My father and mother watched as Len fumbled to open the slightly jammed zipper of his knapsack. My mother smoothed my father’s hair back and tried to catch his eye. But my father was focused on the prospect Len presented – my murder case reopening. And my mother, just when she was beginning to feel on more solid ground, had to hide the fact that she’d never wanted it to begin again. The name George Harvey silenced her. She had never known what to say about him. For my mother, connecting her life to his capture and punishment spoke more about choosing to live with the enemy than about having to learn to live in the world without me.

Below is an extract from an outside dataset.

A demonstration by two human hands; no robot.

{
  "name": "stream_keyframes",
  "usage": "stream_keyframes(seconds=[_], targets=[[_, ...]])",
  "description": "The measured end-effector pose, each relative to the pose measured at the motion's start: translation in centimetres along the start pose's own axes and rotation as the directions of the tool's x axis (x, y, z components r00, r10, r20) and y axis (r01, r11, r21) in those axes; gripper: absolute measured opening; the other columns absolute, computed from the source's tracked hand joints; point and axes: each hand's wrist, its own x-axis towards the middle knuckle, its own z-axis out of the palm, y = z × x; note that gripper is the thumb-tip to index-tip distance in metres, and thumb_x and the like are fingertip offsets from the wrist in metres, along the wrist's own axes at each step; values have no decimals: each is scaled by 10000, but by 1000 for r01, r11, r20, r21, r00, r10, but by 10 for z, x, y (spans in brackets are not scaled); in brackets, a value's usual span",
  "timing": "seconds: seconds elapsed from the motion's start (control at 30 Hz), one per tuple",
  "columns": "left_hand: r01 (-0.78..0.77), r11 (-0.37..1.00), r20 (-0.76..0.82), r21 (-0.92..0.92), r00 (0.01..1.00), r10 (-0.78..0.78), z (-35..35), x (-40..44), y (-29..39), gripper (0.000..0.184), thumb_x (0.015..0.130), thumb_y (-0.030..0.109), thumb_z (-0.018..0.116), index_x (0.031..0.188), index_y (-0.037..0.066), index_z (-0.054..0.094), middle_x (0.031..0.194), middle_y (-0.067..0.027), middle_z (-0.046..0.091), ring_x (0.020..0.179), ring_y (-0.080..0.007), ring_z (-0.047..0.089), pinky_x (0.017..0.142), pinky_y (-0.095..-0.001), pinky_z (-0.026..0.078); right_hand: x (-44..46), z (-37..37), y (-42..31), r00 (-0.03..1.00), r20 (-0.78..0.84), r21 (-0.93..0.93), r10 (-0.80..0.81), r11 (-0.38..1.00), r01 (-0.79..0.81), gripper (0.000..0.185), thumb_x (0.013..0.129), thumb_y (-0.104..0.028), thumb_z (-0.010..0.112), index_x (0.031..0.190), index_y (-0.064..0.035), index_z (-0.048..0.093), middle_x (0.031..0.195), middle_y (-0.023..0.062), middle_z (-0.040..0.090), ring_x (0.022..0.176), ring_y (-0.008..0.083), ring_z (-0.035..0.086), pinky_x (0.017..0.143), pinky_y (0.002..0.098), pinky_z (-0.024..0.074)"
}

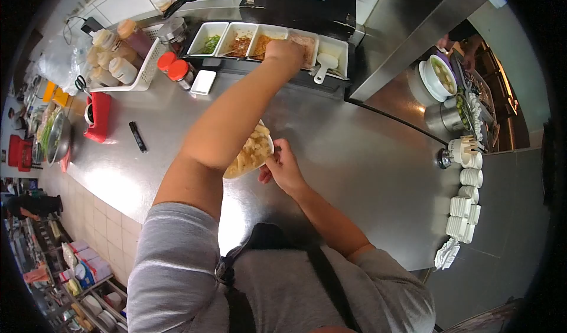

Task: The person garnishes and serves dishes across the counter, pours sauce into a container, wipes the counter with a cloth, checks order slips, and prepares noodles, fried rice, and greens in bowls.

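Note:
My left hand reaches far forward over the topping containers, fingers curled down and together. Its fingertips are hidden, so what they pinch cannot be made out. Under it are a white container of orange-brown crumbs and one of pale pinkish shreds. Close to my body, my right hand grips the rim of a white bowl, thumb on the edge. Pale yellow chunky food fills the bowl, which my left forearm partly covers.
Chopped greens and brown flakes fill neighbouring containers; a white scoop lies at the right end. Squeeze bottles, red-lidded jars, a marker and a red tape dispenser stand left. Stacked white dishes line the right edge.

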Motion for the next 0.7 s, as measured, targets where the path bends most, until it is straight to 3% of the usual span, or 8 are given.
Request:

Len pulled out a large Ziploc bag. At the bottom corner of the bag my parents could see the glint of gold. Len handed it to my mother, and she held it in front of her, slightly away from her body.

“Don’t you need this, Len?” my father asked.

“We did all the tests on it,” he said. “We’ve documented where it was found and taken the required photographs. The time may come when I would have to ask for it back, but until then, it’s yours to keep.”